Exercise prompt —
Print the lines of the listing below verbatim from its first line through the line bearing "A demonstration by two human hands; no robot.". Any pictures are to be omitted.

START Data block

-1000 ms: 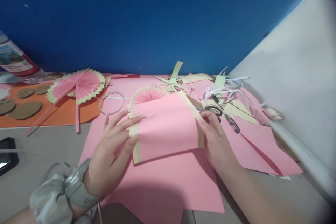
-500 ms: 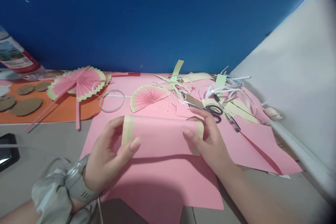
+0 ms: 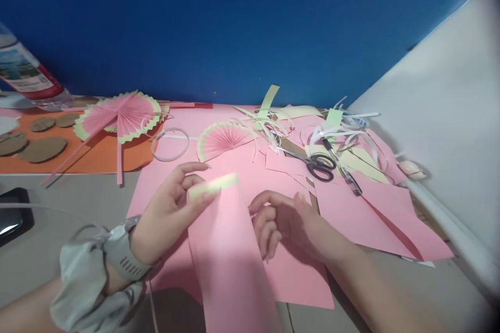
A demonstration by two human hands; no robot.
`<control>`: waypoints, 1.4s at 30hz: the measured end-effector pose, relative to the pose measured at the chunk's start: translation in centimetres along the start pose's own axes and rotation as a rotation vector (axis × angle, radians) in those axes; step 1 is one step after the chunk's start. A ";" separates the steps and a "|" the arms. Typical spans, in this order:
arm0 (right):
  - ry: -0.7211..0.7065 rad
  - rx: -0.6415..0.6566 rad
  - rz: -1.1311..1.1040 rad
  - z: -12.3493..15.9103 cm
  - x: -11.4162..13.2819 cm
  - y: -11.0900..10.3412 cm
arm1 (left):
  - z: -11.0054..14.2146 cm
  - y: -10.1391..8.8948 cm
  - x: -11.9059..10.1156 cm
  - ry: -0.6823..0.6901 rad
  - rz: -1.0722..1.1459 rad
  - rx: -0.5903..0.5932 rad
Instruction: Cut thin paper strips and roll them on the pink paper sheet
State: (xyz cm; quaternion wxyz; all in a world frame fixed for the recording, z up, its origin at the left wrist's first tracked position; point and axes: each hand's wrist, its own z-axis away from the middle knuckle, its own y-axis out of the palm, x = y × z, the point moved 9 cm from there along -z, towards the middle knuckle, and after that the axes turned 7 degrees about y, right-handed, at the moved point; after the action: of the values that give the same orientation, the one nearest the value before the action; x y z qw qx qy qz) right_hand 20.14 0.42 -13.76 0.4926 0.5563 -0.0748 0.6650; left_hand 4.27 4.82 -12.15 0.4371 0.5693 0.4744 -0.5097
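My left hand [image 3: 177, 208] pinches a folded pink paper strip [image 3: 232, 255] near its far end, where a yellow and green border crosses it. The strip now points toward me, its near end running out at the bottom of the view. Just right of it, my right hand [image 3: 283, 223] is off the paper with its fingers loosely curled and apart, holding nothing. Beneath both hands lies a pink paper sheet [image 3: 300, 281]. A small pleated pink fan with a pale rim [image 3: 224, 140] rests beyond them.
Black-handled scissors [image 3: 320, 166] and a pen [image 3: 346, 171] lie to the right, among paper scraps [image 3: 332, 119]. On the left are a pleated round fan [image 3: 123, 114], a tape ring [image 3: 171, 144], cardboard discs [image 3: 42, 149], a bottle [image 3: 29, 73] and a dark phone-like object [image 3: 15, 216].
The pink paper strip has turned from lying crosswise to pointing toward me. My right hand has let go of its end; my left hand still grips the bordered end.
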 end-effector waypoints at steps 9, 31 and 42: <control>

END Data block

Reply —
-1000 ms: 
-500 ms: 
+0 ms: 
A demonstration by two human hands; no robot.

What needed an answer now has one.